■ Problem ■
Could you copy exactly the lines below, beginning at the line with "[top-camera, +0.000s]" and stopping after the line with "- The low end", with no pictures?

┌─ Data supplied

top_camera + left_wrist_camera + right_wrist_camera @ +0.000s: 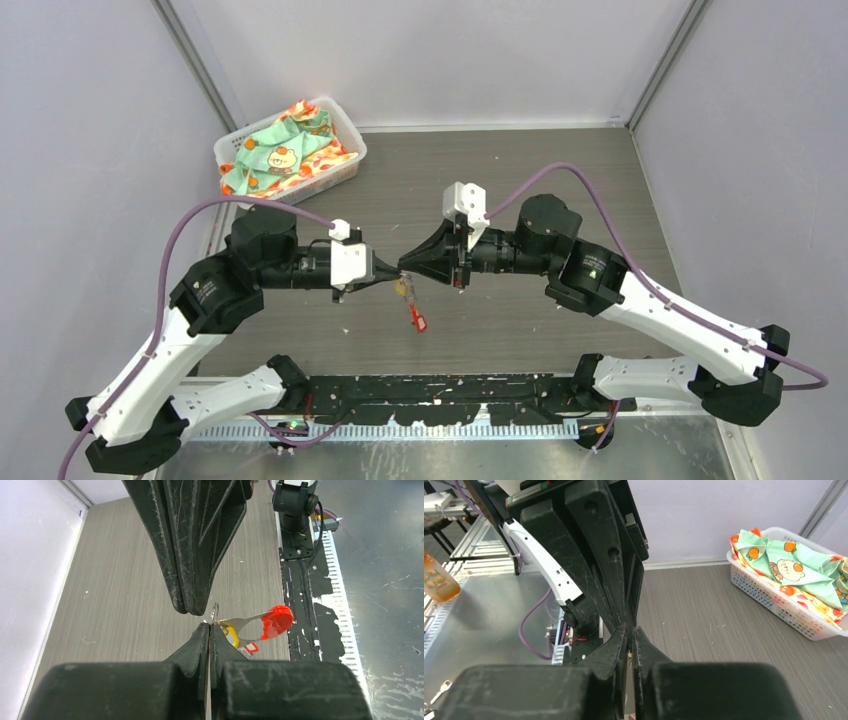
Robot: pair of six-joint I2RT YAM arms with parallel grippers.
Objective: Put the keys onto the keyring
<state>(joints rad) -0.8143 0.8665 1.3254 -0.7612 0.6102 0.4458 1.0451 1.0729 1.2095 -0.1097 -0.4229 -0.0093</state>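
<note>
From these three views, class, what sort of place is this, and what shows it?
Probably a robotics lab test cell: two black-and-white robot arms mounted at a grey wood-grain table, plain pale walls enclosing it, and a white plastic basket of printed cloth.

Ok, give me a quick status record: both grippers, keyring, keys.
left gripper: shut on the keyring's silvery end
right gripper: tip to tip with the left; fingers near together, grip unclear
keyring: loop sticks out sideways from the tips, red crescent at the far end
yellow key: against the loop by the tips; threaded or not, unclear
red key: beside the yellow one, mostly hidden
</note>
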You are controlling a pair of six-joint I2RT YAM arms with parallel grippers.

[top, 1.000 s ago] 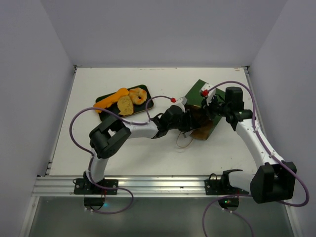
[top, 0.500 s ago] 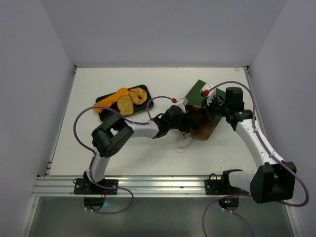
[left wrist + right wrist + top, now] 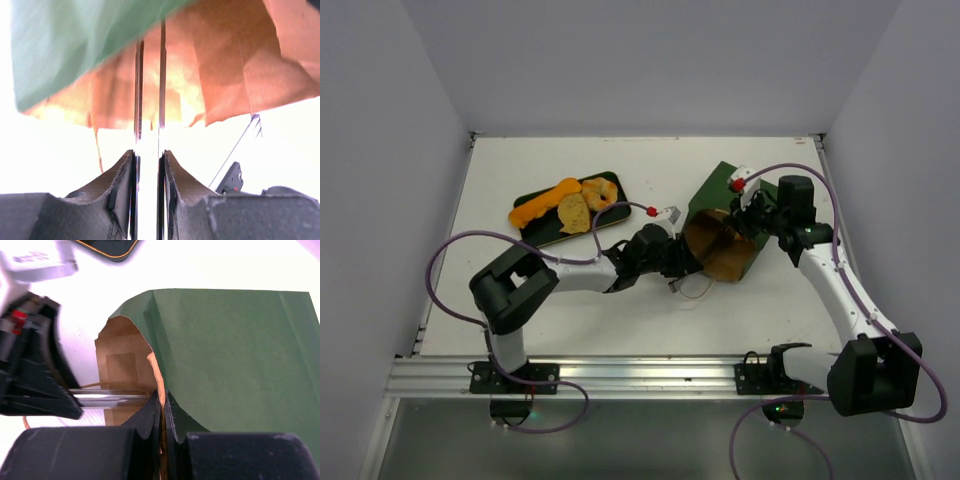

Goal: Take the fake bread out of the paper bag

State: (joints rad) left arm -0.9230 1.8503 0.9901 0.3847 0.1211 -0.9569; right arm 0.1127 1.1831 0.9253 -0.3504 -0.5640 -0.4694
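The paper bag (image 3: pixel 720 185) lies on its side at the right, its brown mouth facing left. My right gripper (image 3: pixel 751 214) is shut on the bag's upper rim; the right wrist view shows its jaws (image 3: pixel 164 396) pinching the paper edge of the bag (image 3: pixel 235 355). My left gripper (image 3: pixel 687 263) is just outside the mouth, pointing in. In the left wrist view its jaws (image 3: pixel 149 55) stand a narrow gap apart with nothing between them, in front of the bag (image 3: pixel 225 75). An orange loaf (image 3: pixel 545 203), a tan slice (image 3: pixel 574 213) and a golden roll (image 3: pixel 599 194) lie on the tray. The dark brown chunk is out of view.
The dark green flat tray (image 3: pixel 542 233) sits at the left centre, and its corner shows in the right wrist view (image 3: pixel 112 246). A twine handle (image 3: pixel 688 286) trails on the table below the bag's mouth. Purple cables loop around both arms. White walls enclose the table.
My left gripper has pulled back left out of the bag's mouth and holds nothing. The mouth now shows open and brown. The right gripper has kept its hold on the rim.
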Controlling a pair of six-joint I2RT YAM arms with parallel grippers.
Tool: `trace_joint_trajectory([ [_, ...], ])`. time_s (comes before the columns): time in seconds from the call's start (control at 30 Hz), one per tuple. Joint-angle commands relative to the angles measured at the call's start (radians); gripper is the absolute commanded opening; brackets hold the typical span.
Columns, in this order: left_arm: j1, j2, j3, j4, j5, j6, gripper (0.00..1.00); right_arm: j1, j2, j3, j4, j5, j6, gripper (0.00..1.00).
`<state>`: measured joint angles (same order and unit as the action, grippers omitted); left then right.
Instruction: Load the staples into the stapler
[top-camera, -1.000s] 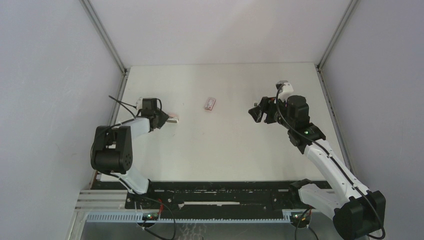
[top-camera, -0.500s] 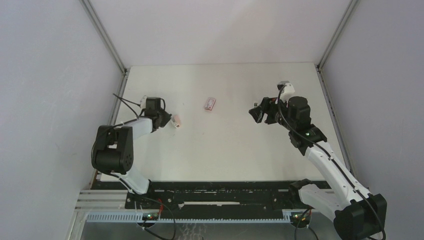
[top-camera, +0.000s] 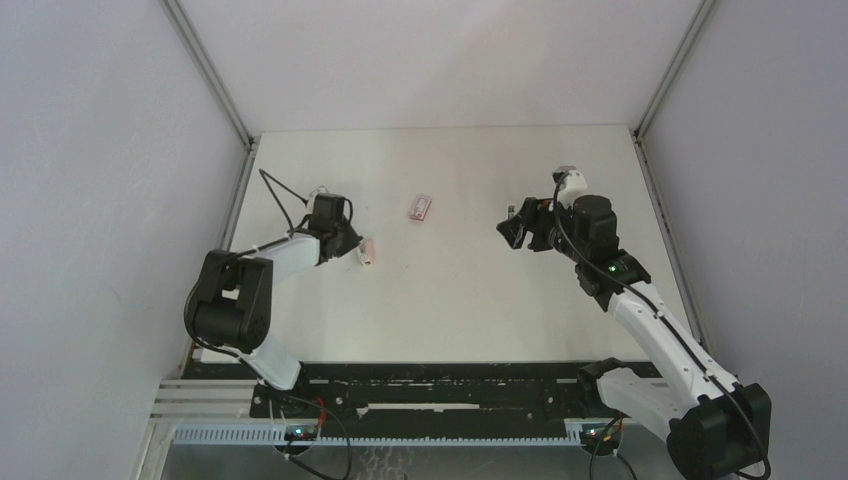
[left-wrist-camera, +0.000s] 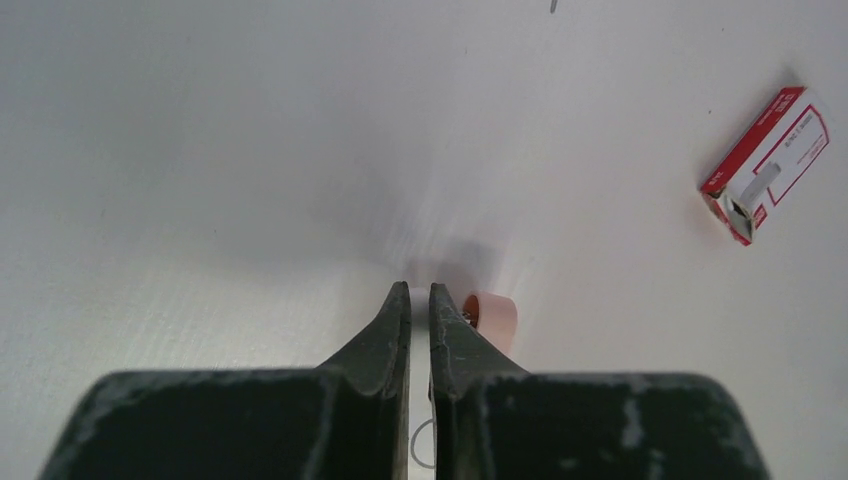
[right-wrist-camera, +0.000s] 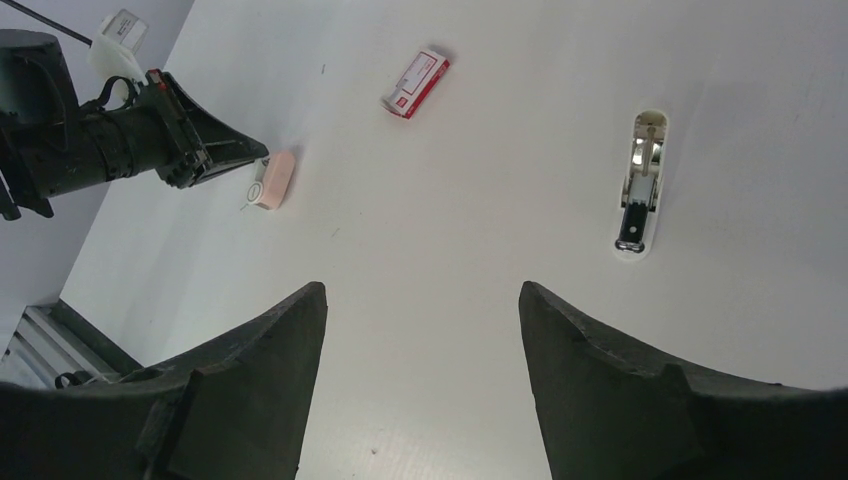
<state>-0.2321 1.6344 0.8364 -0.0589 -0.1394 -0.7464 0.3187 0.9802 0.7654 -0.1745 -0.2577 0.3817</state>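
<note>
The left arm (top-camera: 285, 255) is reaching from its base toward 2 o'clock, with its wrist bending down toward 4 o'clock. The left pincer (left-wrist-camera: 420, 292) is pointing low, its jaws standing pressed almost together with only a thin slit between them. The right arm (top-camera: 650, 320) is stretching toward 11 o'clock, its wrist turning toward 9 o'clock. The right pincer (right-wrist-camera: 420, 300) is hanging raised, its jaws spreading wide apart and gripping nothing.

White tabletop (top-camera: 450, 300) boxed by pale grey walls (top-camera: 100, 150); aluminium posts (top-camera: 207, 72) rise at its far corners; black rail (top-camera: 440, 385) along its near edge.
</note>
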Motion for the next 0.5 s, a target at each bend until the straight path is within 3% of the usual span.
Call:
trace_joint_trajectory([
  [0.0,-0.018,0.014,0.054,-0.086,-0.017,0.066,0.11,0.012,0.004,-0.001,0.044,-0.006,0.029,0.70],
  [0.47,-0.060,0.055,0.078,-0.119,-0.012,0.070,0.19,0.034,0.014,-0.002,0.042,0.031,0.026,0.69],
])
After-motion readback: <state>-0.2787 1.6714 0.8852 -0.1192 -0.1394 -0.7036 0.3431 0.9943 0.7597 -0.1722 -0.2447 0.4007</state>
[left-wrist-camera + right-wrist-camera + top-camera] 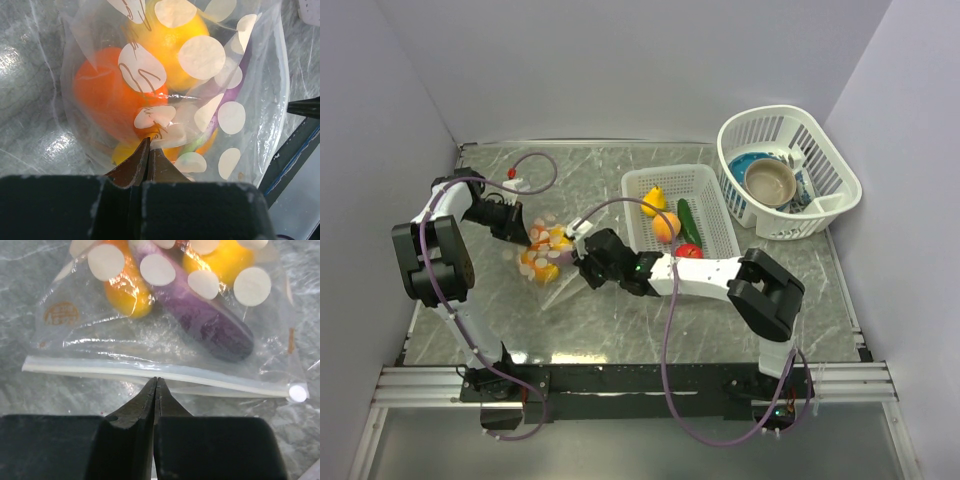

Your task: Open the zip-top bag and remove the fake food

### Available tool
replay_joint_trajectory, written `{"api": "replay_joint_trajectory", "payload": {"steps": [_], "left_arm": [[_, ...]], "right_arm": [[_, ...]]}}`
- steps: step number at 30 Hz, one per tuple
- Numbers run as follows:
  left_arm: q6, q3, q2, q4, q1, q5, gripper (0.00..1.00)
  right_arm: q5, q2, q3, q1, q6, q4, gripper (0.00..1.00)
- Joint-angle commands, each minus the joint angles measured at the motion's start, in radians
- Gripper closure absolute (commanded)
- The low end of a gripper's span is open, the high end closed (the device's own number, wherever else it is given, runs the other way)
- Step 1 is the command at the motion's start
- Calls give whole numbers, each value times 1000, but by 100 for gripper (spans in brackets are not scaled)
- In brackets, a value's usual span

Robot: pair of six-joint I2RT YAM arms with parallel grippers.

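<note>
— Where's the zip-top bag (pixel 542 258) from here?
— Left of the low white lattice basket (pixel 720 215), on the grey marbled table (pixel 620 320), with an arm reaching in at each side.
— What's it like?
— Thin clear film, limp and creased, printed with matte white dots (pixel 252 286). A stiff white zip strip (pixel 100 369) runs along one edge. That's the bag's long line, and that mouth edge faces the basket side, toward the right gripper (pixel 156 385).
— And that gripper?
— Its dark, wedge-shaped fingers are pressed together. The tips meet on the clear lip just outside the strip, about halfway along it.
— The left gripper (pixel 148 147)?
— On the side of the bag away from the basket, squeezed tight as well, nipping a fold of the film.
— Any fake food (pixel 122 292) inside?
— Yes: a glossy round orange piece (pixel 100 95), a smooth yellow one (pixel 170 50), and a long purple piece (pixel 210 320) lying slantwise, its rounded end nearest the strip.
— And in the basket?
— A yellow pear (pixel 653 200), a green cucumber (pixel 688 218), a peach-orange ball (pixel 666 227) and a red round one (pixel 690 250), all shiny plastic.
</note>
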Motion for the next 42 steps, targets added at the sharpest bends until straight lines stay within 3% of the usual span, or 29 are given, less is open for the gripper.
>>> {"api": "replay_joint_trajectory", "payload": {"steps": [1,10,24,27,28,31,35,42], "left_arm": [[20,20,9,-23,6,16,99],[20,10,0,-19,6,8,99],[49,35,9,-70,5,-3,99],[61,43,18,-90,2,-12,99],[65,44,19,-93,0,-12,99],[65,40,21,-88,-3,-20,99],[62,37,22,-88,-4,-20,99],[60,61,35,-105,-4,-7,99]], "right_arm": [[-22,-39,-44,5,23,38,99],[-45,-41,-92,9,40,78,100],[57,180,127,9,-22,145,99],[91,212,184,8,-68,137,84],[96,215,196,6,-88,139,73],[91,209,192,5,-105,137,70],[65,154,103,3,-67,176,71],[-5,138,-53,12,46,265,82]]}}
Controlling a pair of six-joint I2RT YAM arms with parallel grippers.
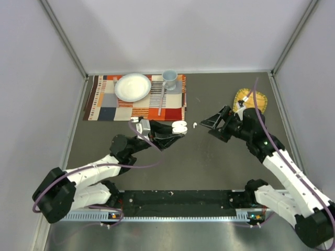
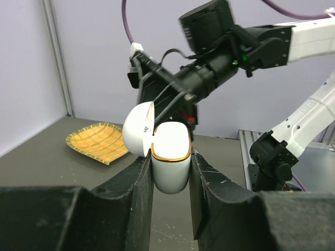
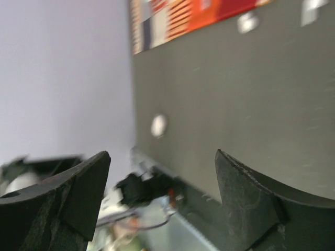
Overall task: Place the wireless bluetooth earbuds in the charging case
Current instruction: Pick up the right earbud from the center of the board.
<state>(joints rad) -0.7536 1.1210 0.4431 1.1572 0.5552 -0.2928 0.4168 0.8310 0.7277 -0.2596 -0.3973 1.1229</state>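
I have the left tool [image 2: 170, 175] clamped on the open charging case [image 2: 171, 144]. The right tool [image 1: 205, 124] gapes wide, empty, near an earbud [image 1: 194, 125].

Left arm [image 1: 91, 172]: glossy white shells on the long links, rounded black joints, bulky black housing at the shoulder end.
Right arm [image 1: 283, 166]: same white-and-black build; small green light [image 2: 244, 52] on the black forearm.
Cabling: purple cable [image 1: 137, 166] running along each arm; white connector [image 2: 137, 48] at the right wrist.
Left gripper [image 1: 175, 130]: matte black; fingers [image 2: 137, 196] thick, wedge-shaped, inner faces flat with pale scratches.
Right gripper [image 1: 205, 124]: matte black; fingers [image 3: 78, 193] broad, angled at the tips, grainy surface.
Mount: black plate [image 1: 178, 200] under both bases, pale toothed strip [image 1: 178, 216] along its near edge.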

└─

■ Response to the exercise ■
[top-camera, +0.000s] 
[left-wrist-camera, +0.000s] 
[right-wrist-camera, +0.000s] 
<state>-0.2321 1.6344 0.8364 -0.0589 -0.1394 -0.7464 0.3187 0.9802 0.7654 -0.1745 -0.2577 0.3817</state>
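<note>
The left arm (top-camera: 285, 255) is reaching from its base toward 2 o'clock, with its wrist bending down toward 4 o'clock. The left pincer (left-wrist-camera: 420, 292) is pointing low, its jaws standing pressed almost together with only a thin slit between them. The right arm (top-camera: 650, 320) is stretching toward 11 o'clock, its wrist turning toward 9 o'clock. The right pincer (right-wrist-camera: 420, 300) is hanging raised, its jaws spreading wide apart and gripping nothing.

White tabletop (top-camera: 450, 300) boxed by pale grey walls (top-camera: 100, 150); aluminium posts (top-camera: 207, 72) rise at its far corners; black rail (top-camera: 440, 385) along its near edge.
</note>
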Motion for the next 0.5 s, a target at each bend until the straight path is within 3% of the usual span.
Call:
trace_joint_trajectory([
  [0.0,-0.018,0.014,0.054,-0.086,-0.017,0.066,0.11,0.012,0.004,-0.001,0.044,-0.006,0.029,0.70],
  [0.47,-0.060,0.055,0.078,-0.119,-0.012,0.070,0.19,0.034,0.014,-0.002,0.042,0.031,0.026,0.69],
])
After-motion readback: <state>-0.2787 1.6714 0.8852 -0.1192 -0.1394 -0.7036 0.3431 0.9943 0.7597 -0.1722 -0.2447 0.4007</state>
[left-wrist-camera + right-wrist-camera + top-camera] 

Your task: Open the zip-top bag and remove the fake food

### Available tool
replay_joint_trajectory, written `{"api": "replay_joint_trajectory", "payload": {"steps": [_], "left_arm": [[_, ...]], "right_arm": [[_, ...]]}}`
- steps: step number at 30 Hz, one per tuple
- Numbers run as follows:
  left_arm: q6, q3, q2, q4, q1, q5, gripper (0.00..1.00)
  right_arm: q5, q2, q3, q1, q6, q4, gripper (0.00..1.00)
- Joint-angle commands, each minus the joint angles measured at the motion's start, in radians
- Gripper closure absolute (commanded)
- The low end of a gripper's span is open, the high end closed (the device's own number, wherever else it is given, runs the other way)

The exercise calls for nothing more than this answer.